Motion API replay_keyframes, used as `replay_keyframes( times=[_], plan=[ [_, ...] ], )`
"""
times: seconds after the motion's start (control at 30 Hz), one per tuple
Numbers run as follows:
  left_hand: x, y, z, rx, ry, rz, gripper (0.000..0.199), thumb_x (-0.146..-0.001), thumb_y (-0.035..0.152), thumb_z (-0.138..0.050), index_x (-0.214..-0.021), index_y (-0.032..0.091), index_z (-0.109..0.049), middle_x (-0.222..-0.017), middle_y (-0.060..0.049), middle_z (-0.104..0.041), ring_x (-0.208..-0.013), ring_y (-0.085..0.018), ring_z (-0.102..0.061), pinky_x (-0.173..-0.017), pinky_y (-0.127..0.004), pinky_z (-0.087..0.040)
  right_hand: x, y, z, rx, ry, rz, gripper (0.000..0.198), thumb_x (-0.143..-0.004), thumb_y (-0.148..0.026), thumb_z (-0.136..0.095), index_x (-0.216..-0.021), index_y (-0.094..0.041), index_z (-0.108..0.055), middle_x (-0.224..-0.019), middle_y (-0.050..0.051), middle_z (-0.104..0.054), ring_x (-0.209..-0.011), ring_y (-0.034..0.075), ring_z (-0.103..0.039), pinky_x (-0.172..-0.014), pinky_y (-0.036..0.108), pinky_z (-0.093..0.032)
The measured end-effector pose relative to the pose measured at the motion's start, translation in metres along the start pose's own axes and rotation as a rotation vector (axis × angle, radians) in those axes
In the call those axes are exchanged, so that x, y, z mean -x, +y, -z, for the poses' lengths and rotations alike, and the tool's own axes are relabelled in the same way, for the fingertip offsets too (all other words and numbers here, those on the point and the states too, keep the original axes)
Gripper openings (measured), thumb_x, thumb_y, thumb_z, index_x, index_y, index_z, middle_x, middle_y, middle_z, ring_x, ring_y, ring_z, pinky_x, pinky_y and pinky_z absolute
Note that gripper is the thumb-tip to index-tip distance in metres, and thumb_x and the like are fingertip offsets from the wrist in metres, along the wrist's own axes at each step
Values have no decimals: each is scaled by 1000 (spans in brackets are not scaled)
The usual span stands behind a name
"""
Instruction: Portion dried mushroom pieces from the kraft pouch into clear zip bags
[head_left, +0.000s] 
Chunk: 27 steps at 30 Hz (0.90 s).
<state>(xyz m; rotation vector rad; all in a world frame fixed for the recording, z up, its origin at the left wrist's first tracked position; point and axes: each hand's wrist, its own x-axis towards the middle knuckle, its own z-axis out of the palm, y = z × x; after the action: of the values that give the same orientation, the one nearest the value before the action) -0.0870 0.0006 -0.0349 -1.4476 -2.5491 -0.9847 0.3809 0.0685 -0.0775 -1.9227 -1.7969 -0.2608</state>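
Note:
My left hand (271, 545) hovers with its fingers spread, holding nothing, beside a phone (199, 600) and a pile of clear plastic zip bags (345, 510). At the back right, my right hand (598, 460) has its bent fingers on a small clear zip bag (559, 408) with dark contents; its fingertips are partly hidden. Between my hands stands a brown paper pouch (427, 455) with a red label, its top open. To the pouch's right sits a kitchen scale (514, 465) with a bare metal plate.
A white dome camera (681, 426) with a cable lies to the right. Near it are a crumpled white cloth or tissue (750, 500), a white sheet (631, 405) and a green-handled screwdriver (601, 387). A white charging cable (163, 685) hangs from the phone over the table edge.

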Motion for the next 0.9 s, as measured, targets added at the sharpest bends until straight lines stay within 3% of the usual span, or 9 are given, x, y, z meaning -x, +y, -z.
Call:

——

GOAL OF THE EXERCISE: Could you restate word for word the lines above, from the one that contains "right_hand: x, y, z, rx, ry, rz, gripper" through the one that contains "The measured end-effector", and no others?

EXERCISE ANSWER:
  right_hand: x, y, z, rx, ry, rz, gripper (0.000..0.198), thumb_x (-0.143..-0.004), thumb_y (-0.148..0.026), thumb_z (-0.136..0.095), index_x (-0.216..-0.021), index_y (-0.094..0.041), index_z (-0.108..0.055), middle_x (-0.224..-0.019), middle_y (-0.050..0.051), middle_z (-0.104..0.054), ring_x (-0.209..-0.011), ring_y (-0.034..0.075), ring_z (-0.103..0.039), pinky_x (-0.172..-0.014), pinky_y (-0.036..0.108), pinky_z (-0.093..0.032)
The measured end-effector pose relative to the pose measured at the motion's start, translation in metres along the start pose's own axes and rotation as a rotation vector (axis × angle, radians) in those axes

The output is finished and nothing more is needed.